**EXERCISE DESCRIPTION**
Retype the data below exactly; skip every image.

**SUPPLIED MATERIAL**
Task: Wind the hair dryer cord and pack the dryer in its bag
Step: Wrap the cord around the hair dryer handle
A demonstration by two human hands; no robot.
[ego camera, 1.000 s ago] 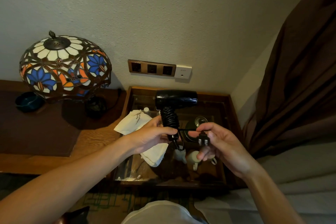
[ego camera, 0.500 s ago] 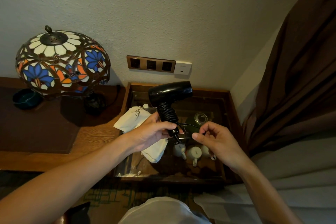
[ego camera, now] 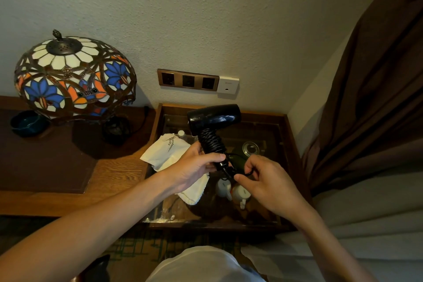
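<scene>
A black hair dryer (ego camera: pixel 215 118) stands upright in the air above a glass-topped side table, its barrel pointing right. Its black cord (ego camera: pixel 211 142) is wound in coils around the handle. My left hand (ego camera: pixel 194 167) grips the lower end of the handle, thumb across the coils. My right hand (ego camera: pixel 263 178) pinches the loose end of the cord just right of the handle base; the plug is hidden in its fingers. The white cloth bag (ego camera: pixel 169 152) with dark lettering lies flat on the table's left edge, partly under my left hand.
Under the glass top of the side table (ego camera: pixel 290 139) sit a dark teapot (ego camera: pixel 250 149) and white cups (ego camera: pixel 239 192). A stained-glass lamp (ego camera: pixel 73 78) and a dark bowl (ego camera: pixel 27 122) stand on the desk at left. Wall sockets (ego camera: pixel 188 80) are behind; a brown curtain (ego camera: pixel 377 98) hangs right.
The dryer has shifted slightly left and tilted. My right hand has moved in close to the handle base with the cord end, and the plug seen a second ago is now hidden.
</scene>
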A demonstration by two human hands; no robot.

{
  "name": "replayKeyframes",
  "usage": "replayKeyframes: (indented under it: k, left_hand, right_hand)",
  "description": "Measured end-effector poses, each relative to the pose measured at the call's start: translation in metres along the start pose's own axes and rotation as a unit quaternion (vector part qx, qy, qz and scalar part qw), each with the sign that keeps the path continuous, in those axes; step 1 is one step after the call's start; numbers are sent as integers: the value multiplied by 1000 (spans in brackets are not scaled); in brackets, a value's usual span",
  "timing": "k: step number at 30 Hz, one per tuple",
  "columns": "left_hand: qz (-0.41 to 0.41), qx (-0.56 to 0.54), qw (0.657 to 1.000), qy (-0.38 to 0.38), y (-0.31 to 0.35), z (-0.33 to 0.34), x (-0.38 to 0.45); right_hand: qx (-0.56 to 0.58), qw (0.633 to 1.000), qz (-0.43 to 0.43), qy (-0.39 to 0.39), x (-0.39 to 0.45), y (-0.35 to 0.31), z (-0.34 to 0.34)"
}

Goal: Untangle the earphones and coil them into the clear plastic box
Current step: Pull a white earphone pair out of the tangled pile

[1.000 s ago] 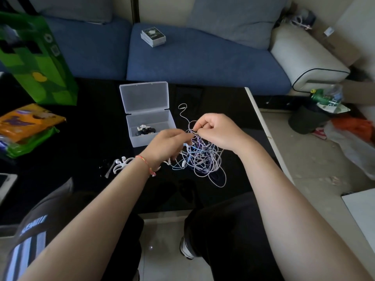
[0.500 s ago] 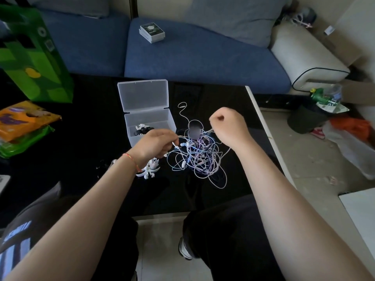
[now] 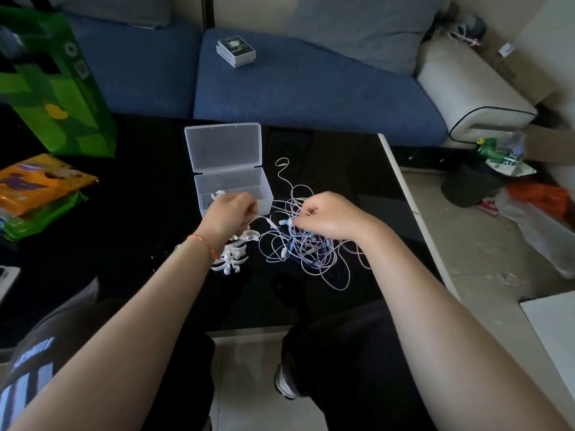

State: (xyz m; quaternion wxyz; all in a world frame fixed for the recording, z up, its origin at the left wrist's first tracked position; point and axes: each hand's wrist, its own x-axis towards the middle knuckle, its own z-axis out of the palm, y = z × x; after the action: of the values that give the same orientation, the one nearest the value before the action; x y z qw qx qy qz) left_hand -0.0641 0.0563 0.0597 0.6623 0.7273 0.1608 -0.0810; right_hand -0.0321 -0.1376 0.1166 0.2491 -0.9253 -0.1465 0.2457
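A tangle of thin white, blue and purple earphone cables (image 3: 306, 250) lies on the black glass table (image 3: 130, 231). My left hand (image 3: 231, 216) pinches a white strand at the tangle's left side, just in front of the clear plastic box (image 3: 231, 185). My right hand (image 3: 326, 217) has its fingers curled into the top of the knot. The box stands open, lid tilted back, with small white and dark pieces inside, partly hidden by my left hand. One loose cable end (image 3: 282, 164) curls away to the right of the box.
White hooked ear pieces (image 3: 231, 259) lie by my left wrist. A green bag (image 3: 53, 88) and orange packets (image 3: 40, 185) sit at the table's left. The table's right edge (image 3: 404, 194) drops to a floor with a bin and litter. A blue sofa (image 3: 298, 88) runs behind.
My right hand has come down from a raised fist into the top of the tangle. My left hand has moved slightly back toward the box, keeping its strand.
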Motion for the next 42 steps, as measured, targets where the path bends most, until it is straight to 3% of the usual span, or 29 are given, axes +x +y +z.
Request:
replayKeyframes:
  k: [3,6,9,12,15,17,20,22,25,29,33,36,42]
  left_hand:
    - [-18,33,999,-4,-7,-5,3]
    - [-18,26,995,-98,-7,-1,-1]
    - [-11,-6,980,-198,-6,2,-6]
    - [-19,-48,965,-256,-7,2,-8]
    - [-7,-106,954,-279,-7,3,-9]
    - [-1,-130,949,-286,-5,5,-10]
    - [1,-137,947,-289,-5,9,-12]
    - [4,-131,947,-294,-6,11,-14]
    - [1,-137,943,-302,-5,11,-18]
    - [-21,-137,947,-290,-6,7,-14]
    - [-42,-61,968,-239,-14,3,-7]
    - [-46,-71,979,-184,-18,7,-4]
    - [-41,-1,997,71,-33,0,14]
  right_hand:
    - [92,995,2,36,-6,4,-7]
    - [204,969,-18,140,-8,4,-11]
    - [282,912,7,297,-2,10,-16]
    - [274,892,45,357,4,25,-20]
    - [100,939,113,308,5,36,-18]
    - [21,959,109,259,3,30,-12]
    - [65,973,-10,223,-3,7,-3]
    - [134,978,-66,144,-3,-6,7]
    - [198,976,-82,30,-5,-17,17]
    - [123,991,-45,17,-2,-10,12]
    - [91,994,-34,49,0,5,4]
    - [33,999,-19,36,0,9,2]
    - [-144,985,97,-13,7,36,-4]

**EXPECTED OUTPUT**
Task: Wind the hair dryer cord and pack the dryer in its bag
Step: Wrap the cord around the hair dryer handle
A demonstration by two human hands; no robot.
[ego camera, 1.000 s ago] 
[ego camera, 0.500 s ago] 
[ego camera, now] 
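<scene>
A black hair dryer (ego camera: pixel 215 118) stands upright in the air above a glass-topped side table, its barrel pointing right. Its black cord (ego camera: pixel 211 142) is wound in coils around the handle. My left hand (ego camera: pixel 194 167) grips the lower end of the handle, thumb across the coils. My right hand (ego camera: pixel 263 178) pinches the loose end of the cord just right of the handle base; the plug is hidden in its fingers. The white cloth bag (ego camera: pixel 169 152) with dark lettering lies flat on the table's left edge, partly under my left hand.
Under the glass top of the side table (ego camera: pixel 290 139) sit a dark teapot (ego camera: pixel 250 149) and white cups (ego camera: pixel 239 192). A stained-glass lamp (ego camera: pixel 73 78) and a dark bowl (ego camera: pixel 27 122) stand on the desk at left. Wall sockets (ego camera: pixel 188 80) are behind; a brown curtain (ego camera: pixel 377 98) hangs right.
The dryer has shifted slightly left and tilted. My right hand has moved in close to the handle base with the cord end, and the plug seen a second ago is now hidden.
</scene>
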A demonstration by two human hands; no robot.

{
  "name": "replayKeyframes",
  "usage": "replayKeyframes: (indented under it: k, left_hand, right_hand)",
  "description": "Measured end-effector poses, each relative to the pose measured at the call's start: translation in metres along the start pose's own axes and rotation as a unit quaternion (vector part qx, qy, qz and scalar part qw), each with the sign that keeps the path continuous, in those axes; step 1 is one step after the call's start; numbers are sent as integers: the value multiplied by 1000 (spans in brackets are not scaled); in brackets, a value's usual span",
  "timing": "k: step number at 30 Hz, one per tuple",
  "columns": "left_hand: qz (-0.41 to 0.41), qx (-0.56 to 0.54), qw (0.657 to 1.000), qy (-0.38 to 0.38), y (-0.31 to 0.35), z (-0.33 to 0.34), x (-0.38 to 0.45); right_hand: qx (-0.56 to 0.58), qw (0.633 to 1.000), qz (-0.43 to 0.43), qy (-0.39 to 0.39), x (-0.39 to 0.45), y (-0.35 to 0.31), z (-0.34 to 0.34)"
}

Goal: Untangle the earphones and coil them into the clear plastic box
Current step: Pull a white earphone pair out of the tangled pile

[1.000 s ago] 
[0.500 s ago] 
[now] 

State: (xyz m; quaternion wxyz; all in a world frame fixed for the recording, z up, its origin at the left wrist's first tracked position; point and axes: each hand's wrist, its own x-axis towards the middle knuckle, its own z-axis out of the palm, y = z × x; after the action: of the values that give the same orientation, the one nearest the value before the action; x y z qw qx qy qz) left_hand -0.0641 0.0563 0.0597 0.6623 0.7273 0.1608 -0.0810; right_hand -0.0321 -0.1376 0.1166 0.2491 -0.9253 -0.1465 0.2457
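A tangle of thin white, blue and purple earphone cables (image 3: 306, 250) lies on the black glass table (image 3: 130, 231). My left hand (image 3: 231, 216) pinches a white strand at the tangle's left side, just in front of the clear plastic box (image 3: 231, 185). My right hand (image 3: 326, 217) has its fingers curled into the top of the knot. The box stands open, lid tilted back, with small white and dark pieces inside, partly hidden by my left hand. One loose cable end (image 3: 282, 164) curls away to the right of the box.
White hooked ear pieces (image 3: 231, 259) lie by my left wrist. A green bag (image 3: 53, 88) and orange packets (image 3: 40, 185) sit at the table's left. The table's right edge (image 3: 404, 194) drops to a floor with a bin and litter. A blue sofa (image 3: 298, 88) runs behind.
My right hand has come down from a raised fist into the top of the tangle. My left hand has moved slightly back toward the box, keeping its strand.
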Motion for the next 42 steps, as measured, targets where the path bends most, until it is straight to 3% of the usual span, or 29 are given, axes +x +y +z.
Request:
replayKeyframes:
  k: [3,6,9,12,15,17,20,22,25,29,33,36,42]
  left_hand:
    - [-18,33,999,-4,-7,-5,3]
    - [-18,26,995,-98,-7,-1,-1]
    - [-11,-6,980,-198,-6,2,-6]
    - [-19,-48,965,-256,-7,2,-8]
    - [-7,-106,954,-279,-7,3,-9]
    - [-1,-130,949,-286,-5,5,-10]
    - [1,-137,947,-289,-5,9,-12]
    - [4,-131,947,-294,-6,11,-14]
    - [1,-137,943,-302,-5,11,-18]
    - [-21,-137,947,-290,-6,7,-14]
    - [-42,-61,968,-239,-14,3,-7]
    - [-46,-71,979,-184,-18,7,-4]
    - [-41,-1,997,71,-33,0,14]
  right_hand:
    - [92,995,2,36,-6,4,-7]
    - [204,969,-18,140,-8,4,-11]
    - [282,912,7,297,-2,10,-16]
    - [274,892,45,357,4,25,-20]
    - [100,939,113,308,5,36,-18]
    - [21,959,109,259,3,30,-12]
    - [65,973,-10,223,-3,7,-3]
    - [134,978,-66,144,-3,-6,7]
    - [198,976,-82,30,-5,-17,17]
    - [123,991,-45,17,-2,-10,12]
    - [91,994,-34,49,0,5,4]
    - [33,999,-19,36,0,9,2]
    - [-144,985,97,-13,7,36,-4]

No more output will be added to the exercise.